Slam Dunk

It’s always interesting to know how consumers actually use your product. The more you know about the use, the better you can market it.

A great example is when Avon found out people were using Skin-So-Soft as an insect repellent. They changed the marketing to match how the consumers were using it.

Nabisco has announced that the shape of Oreos will change for 6 weeks this summer. They will become oblong “Oreo Dunkers” with messages written on them like “Dunk Me” and “Milk’s Favorite Cookie”. The dunkers will also have lines showing levels of “dry,” “soaked,” and “soggy.”

Apart from my questions of why Oreos would pull such a really bad branding move….My big question is: Who actually eats Oreos this way? I’ve never dunked a cookie…and I’ve never seen anyone in real life eat an Oreo this way. Maybe I’m just sheltered and out of the mainstream (wouldn’t be the 1st time).

But I think it’s something else. Nearly every Oreo ad has someone dunking the cookie in a glass of milk. I think Oreo dunking is a public lie, something that everyone believes, but still isn’t true. And maybe Nabisco has fallen prey to its own ad message.

Or maybe I’m wrong. Do you dunk?

Update: Apparently, I was wrong. The comments on this post reflect a bunch of dunkers.

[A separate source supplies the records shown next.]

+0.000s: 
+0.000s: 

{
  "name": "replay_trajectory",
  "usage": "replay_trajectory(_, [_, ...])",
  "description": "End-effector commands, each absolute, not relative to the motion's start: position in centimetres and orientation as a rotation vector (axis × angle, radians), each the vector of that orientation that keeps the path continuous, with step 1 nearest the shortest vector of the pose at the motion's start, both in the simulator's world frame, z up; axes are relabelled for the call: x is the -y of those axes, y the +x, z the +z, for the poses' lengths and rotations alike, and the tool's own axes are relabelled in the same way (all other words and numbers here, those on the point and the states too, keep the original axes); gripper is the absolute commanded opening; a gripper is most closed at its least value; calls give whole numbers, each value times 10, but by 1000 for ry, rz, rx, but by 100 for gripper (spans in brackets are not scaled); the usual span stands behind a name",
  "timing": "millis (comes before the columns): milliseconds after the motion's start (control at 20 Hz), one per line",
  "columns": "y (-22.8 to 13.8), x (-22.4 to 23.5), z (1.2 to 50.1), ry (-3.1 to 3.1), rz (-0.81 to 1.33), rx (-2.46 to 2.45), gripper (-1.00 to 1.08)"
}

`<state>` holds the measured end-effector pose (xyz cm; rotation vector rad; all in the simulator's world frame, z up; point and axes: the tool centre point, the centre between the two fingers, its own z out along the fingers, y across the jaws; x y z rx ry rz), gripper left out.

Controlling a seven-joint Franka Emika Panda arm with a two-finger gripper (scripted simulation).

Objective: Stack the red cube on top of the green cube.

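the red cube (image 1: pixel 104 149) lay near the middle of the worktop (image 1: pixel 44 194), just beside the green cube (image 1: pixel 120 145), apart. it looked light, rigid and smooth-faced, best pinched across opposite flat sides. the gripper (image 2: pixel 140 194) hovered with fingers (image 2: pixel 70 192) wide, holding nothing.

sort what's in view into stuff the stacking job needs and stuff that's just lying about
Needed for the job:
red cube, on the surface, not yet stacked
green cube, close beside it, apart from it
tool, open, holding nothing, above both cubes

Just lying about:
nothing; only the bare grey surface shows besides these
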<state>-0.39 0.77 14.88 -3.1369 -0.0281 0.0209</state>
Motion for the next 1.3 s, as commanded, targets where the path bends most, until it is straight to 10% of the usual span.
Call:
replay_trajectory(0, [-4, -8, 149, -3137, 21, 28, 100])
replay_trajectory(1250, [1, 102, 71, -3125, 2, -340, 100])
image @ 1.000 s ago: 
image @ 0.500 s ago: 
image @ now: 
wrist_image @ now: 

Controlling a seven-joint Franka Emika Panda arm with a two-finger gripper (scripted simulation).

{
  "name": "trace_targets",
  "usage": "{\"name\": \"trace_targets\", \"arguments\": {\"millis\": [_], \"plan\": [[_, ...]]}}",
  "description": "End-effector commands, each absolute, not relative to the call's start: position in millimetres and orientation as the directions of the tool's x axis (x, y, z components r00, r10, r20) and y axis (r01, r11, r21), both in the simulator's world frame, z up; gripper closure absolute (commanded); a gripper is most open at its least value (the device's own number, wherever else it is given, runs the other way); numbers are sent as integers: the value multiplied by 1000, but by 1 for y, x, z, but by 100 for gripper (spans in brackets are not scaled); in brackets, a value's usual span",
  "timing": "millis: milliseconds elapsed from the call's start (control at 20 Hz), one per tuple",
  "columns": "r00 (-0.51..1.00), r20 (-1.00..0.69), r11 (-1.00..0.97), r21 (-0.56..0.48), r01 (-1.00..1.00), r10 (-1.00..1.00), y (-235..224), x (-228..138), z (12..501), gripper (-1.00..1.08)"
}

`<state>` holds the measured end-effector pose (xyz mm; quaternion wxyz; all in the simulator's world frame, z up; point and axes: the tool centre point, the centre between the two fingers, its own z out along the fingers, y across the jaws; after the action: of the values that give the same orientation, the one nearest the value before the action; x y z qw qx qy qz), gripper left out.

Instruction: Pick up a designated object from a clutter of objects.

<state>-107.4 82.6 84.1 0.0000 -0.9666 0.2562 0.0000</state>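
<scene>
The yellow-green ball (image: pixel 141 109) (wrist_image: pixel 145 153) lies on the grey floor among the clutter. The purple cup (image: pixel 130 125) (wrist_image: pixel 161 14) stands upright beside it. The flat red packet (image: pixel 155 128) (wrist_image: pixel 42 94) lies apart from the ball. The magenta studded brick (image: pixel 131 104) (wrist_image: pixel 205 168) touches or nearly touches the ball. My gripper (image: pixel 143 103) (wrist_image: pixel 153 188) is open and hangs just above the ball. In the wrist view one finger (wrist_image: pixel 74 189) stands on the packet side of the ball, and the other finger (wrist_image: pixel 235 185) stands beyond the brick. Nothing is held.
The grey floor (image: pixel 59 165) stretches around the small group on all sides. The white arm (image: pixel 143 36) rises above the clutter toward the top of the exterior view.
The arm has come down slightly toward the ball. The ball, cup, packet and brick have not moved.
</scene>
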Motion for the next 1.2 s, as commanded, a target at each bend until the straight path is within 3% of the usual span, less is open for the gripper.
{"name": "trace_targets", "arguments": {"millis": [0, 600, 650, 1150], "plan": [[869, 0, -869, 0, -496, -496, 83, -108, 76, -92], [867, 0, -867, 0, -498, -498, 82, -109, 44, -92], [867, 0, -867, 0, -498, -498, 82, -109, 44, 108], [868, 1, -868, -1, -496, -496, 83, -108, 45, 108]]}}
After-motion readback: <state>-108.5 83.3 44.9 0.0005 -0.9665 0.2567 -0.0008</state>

However, from the larger P.O.V. of brand strategy…I still think it’s risky to change one of the Oreo brand hallmarks (the shape) for a stunt.

4 thoughts on “Slam Dunk

  1. Byron Gaum

    I started dunking as a kid because of the commercials. It tastes great. I don’t buy them anymore since I have to watch the waistline more closely.

  2. JT Winebrenner

    Oh, dunking happens. The milk soaks into the chocolatey goodness and makes for some good eats. Verdict is still out as to whether or not it is better than tearing the suckers apart and eating the guts first.

  3. Nick Rice

    I’m a dunker too. I love it. Even got my 2yr old doing it. I hope they have the research to prove that the new shape appeals to a large segment of their audience. At the worst I guess it’s a test to gauge reaction; albeir a highly risky one.